> EXERCISE DESCRIPTION: Print nothing but the lines below starting at the line that holds "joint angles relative" and ending at the line that holds "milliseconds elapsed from", including both, each exactly as written.

> COLLECTED MATERIAL:
*****

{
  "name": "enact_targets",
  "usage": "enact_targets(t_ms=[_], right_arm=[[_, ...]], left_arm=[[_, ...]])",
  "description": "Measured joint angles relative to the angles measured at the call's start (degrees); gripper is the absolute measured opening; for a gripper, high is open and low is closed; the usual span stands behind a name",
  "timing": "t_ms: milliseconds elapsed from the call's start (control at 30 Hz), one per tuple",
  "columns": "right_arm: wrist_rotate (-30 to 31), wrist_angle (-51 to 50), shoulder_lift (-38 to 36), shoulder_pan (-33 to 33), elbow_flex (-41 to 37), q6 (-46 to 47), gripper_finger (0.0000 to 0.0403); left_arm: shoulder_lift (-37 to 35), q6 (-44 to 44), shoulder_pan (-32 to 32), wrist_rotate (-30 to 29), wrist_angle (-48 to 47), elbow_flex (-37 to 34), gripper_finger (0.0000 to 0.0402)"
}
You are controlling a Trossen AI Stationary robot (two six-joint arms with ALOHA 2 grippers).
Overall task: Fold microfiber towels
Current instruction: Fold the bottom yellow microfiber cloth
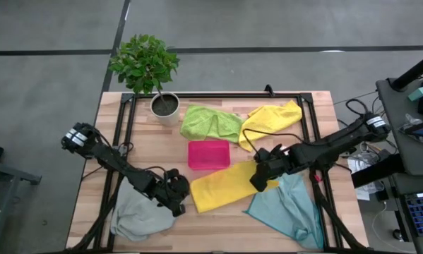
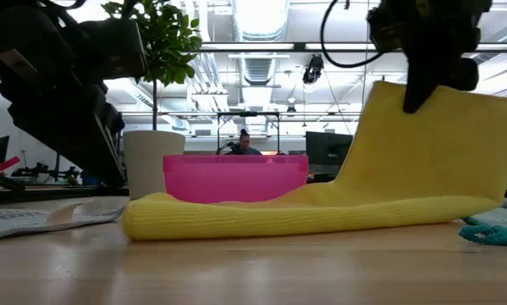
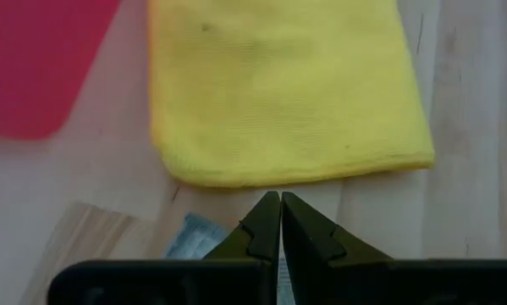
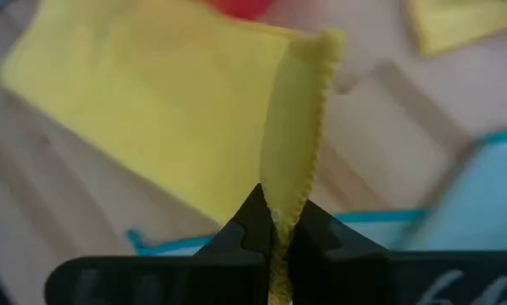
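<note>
A folded yellow towel (image 1: 222, 187) lies in the middle of the table's near half. Its right end is raised by my right gripper (image 1: 259, 182), which is shut on it. My left gripper (image 1: 177, 200) is shut and empty just off the towel's left end (image 3: 278, 165), above a corner of the grey towel (image 1: 137, 215). A teal towel (image 1: 289, 208) lies crumpled at the near right. A lime green towel (image 1: 210, 121) and a second yellow towel (image 1: 271, 118) lie bunched at the back. My right gripper pinches the yellow towel's hemmed edge (image 4: 294, 174) at its right end between the two fingers, slanting down from above. One layer or several, I cannot tell. That end (image 2: 443, 135) stands lifted off the table, while the left part (image 2: 236, 216) lies flat on the wood.
A pink tray (image 1: 209, 154) sits just behind the yellow towel. A potted plant (image 1: 164, 104) stands at the back left. A black frame (image 1: 310, 127) runs along the table's sides and back. Bare wood shows along the near edge (image 1: 211, 229).
</note>
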Motion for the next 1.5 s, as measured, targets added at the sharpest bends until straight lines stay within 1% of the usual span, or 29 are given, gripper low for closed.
enact_targets(t_ms=[100, 233, 300, 400, 633, 1067, 1167, 1500], right_arm=[[-2.7, 5.7, 3.0, 0.0, 0.7, -1.3, 0.0009], [-3.0, 13.4, 7.2, -0.2, 1.3, -1.3, 0.0009], [-4.0, 16.6, 9.4, -0.6, 2.0, -1.3, 0.0009], [-4.8, 19.1, 12.6, -1.4, 4.0, -0.6, 0.0009], [-4.8, 19.4, 20.5, -3.0, 10.8, -1.5, 0.0009], [-5.2, 19.6, 34.0, -4.7, 22.8, -5.9, 0.0009], [-5.2, 19.7, 35.5, -5.4, 23.7, -6.7, 0.0009], [-5.1, 25.2, 35.6, -6.8, 23.2, -7.3, 0.0009]], left_arm=[[1.4, 0.1, 0.0, 0.0, 0.2, 0.0, 0.0], [2.7, 0.0, 0.0, 0.0, 0.6, 0.0, 0.0], [3.3, 0.0, 0.0, 0.0, 1.1, -0.1, 0.0], [4.3, 0.3, 0.0, 0.0, 3.1, -0.1, 0.0], [6.5, 0.3, -0.1, -0.4, 4.4, 0.0, 0.0], [7.1, 0.4, -0.1, -0.7, 6.0, 0.0, 0.0], [7.1, 0.4, -0.2, -0.7, 6.1, 0.0, 0.0], [7.2, 0.5, -0.4, -1.6, 7.0, 0.0, 0.0]])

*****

> EXERCISE RESULT:
  "description": "Measured joint angles relative to the angles measured at the call's start (degrees); gripper is the absolute measured opening; for a gripper, high is open and low is closed; the usual span stands behind a name",
  "timing": "t_ms: milliseconds elapsed from the call's start (control at 30 Hz), one per tuple",

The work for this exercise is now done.